Set down, exactly as written, every line from the one containing "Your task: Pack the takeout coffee" through the end of the listing.

*** PROVIDED DATA ***

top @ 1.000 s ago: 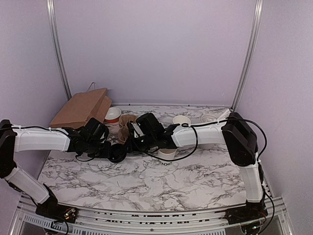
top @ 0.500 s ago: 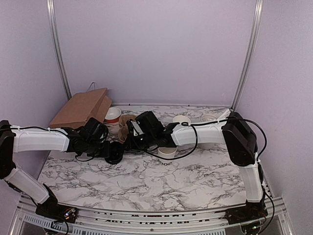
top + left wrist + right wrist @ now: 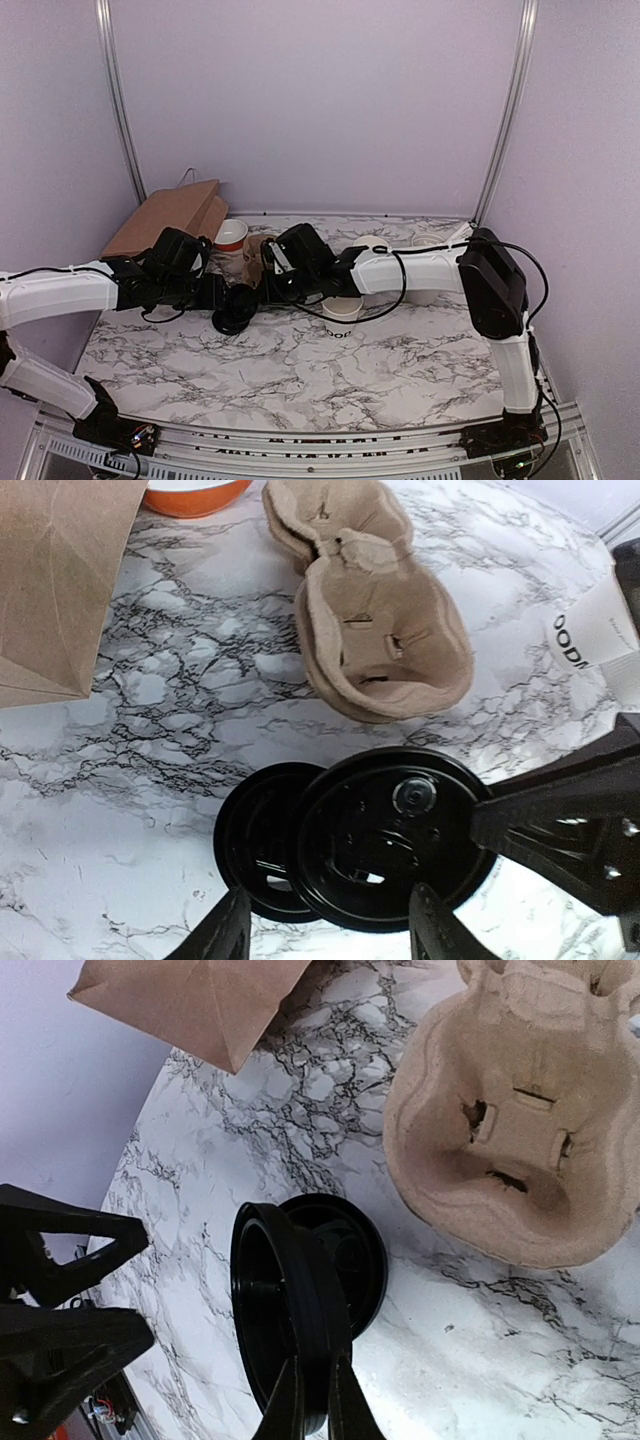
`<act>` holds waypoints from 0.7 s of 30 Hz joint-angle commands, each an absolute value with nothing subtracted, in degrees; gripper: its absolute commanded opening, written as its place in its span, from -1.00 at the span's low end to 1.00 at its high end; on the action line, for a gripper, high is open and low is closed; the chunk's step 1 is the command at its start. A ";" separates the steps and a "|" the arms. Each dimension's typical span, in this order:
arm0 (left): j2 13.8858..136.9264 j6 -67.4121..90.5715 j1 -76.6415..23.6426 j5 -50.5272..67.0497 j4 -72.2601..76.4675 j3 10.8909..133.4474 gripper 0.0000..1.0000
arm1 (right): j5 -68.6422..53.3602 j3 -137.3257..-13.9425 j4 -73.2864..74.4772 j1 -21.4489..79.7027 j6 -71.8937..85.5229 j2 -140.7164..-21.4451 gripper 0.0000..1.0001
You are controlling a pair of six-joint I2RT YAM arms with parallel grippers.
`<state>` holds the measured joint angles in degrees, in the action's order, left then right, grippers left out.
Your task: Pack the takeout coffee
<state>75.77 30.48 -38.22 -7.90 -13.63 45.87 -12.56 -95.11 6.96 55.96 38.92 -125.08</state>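
Round glossy black lid [image 3: 275,1300], seemingly step-rimmed, over veined marble table [image 3: 500,1360].

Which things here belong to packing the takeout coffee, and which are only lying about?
For the job: lettered white cup; black lid, pinched at its rim by the right gripper; probably also the pulp cup carrier and brown paper bag.

Lying about: second black lid on the table; orange cup; white containers at the back.
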 commanded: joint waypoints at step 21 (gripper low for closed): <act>66.35 33.16 -38.41 12.59 -6.49 53.93 0.24 | 7.10 -89.51 16.90 55.60 26.30 -103.53 -1.00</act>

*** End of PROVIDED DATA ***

EXPECTED ANSWER:
Your task: Pack the takeout coffee
<state>75.77 30.48 -38.22 -7.90 -13.63 45.87 -12.56 -95.11 6.96 55.96 38.92 -125.08</state>
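Round glossy black lid [image 3: 275,1300], seemingly step-rimmed, over veined marble table [image 3: 500,1360].

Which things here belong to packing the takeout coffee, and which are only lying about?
For the job: lettered white cup; black lid, pinched at its rim by the right gripper; probably also the pulp cup carrier and brown paper bag.

Lying about: second black lid on the table; orange cup; white containers at the back.
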 commanded: joint waypoints at step 21 (gripper low for closed): <act>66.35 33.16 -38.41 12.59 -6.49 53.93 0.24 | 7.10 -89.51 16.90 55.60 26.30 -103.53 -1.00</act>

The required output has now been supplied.